[Extracted records]

- Opening Delimiter -

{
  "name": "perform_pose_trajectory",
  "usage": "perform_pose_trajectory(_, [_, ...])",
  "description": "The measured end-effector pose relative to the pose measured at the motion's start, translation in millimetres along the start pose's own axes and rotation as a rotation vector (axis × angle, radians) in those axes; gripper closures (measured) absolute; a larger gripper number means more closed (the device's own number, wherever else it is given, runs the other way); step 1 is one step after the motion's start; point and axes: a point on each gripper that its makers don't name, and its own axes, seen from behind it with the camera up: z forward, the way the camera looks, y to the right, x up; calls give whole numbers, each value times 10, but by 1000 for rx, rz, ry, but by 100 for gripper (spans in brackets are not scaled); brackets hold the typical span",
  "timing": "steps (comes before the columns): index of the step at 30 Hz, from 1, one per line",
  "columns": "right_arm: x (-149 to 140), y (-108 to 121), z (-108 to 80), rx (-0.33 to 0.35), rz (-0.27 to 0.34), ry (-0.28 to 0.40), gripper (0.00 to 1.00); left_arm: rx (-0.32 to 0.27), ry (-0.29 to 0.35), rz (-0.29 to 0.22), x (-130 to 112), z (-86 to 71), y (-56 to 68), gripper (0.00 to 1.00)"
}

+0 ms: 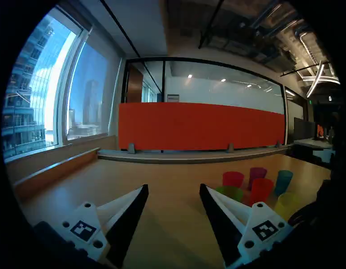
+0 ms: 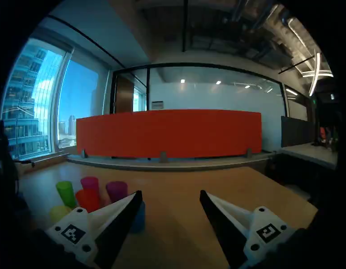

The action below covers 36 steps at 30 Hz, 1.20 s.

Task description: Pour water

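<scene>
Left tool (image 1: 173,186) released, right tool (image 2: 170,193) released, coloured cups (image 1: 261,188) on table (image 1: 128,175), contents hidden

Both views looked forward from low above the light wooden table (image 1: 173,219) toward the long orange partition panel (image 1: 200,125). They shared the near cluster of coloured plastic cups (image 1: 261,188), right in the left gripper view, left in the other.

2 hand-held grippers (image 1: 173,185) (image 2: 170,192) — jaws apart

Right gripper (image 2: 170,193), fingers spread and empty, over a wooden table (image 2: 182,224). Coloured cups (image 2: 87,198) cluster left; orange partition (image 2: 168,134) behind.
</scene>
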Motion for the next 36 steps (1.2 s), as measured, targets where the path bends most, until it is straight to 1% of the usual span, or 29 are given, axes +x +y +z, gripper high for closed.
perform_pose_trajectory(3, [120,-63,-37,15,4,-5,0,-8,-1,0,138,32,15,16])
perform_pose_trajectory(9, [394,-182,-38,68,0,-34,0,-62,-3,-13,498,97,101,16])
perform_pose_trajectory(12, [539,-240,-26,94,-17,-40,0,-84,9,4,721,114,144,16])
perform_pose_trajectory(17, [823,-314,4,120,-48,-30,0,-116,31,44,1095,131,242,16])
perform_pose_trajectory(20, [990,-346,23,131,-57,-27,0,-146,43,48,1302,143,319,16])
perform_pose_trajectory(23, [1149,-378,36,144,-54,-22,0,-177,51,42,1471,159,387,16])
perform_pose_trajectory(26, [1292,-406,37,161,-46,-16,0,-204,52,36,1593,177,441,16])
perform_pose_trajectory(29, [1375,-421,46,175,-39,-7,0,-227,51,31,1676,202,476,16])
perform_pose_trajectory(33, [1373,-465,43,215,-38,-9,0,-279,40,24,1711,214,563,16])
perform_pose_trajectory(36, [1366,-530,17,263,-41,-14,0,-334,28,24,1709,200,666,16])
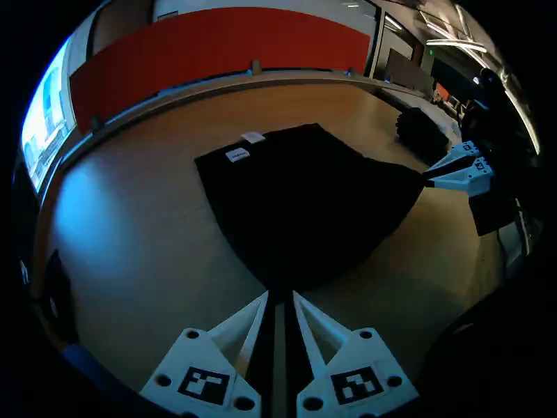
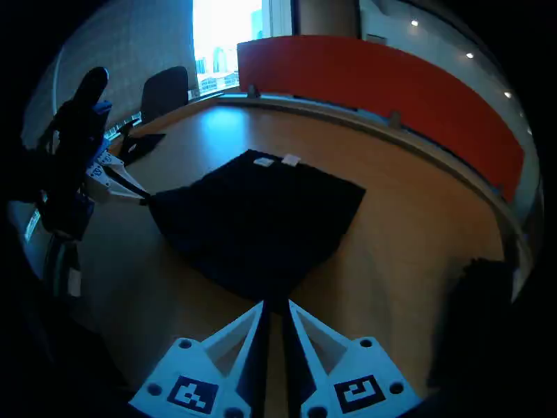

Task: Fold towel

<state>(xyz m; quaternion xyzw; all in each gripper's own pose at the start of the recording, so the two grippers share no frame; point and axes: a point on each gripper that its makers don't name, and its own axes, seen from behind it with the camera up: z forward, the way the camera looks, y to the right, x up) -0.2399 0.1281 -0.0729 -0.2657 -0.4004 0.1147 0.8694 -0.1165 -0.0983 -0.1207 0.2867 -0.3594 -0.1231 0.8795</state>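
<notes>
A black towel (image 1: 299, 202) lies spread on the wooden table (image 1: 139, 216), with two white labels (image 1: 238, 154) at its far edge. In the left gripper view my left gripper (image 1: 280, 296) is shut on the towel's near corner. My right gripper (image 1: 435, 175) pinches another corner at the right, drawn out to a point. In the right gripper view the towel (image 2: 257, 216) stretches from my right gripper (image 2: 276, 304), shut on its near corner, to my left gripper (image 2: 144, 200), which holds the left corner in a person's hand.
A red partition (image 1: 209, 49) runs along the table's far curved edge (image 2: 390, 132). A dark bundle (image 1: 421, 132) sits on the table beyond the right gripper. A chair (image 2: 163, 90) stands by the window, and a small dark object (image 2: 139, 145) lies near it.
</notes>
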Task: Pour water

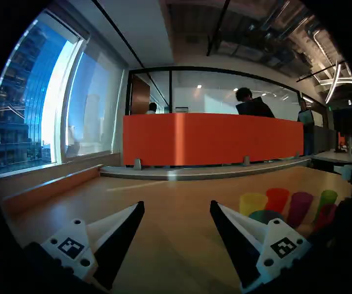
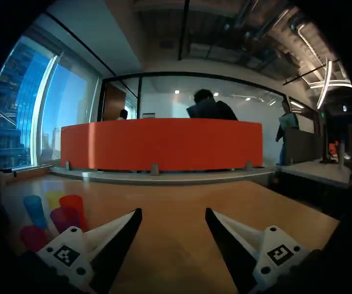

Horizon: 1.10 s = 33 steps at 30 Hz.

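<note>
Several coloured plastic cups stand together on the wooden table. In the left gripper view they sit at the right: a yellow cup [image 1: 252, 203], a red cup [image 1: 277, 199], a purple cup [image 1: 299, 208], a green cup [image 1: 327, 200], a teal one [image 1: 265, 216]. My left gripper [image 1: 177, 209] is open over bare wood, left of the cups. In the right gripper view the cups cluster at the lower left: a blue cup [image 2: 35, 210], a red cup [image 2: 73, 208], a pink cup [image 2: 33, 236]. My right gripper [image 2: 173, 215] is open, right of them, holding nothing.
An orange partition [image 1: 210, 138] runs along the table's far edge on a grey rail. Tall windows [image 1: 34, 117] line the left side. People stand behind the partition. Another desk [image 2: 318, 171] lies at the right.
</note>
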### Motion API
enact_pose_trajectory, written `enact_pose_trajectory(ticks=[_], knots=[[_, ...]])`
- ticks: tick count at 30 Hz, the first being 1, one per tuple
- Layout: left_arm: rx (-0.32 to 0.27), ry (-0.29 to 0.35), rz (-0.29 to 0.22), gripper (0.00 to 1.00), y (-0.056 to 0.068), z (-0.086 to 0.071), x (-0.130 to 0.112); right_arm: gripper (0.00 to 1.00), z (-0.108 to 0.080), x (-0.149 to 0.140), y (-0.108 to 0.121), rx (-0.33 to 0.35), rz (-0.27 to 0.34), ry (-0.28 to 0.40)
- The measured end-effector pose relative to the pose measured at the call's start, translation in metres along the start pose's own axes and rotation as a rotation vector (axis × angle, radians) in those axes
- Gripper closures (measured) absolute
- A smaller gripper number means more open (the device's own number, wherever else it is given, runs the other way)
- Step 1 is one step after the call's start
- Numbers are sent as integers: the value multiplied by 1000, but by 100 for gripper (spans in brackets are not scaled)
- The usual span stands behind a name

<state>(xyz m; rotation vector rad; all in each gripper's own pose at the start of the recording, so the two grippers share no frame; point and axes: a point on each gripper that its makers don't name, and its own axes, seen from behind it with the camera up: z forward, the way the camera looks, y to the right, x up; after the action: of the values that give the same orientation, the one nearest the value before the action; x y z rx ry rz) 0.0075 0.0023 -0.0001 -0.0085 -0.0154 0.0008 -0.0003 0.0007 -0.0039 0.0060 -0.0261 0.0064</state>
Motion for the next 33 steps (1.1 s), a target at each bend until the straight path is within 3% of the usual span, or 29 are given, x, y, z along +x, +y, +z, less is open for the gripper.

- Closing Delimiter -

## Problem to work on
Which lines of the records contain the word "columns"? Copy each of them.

## Response box
  "timing": "steps (comes before the columns): index of the step at 30 Hz, from 1, one per line",
  "columns": "right_arm: x (-149 to 140), y (-108 to 121), z (-108 to 80), rx (-0.33 to 0.35), rz (-0.27 to 0.34), ry (-0.28 to 0.40), gripper (0.00 to 1.00); left_arm: rx (-0.32 to 0.27), ry (-0.29 to 0.35), rz (-0.29 to 0.22), x (-130 to 112), z (-86 to 71), y (-56 to 68), gripper (0.00 to 1.00)"

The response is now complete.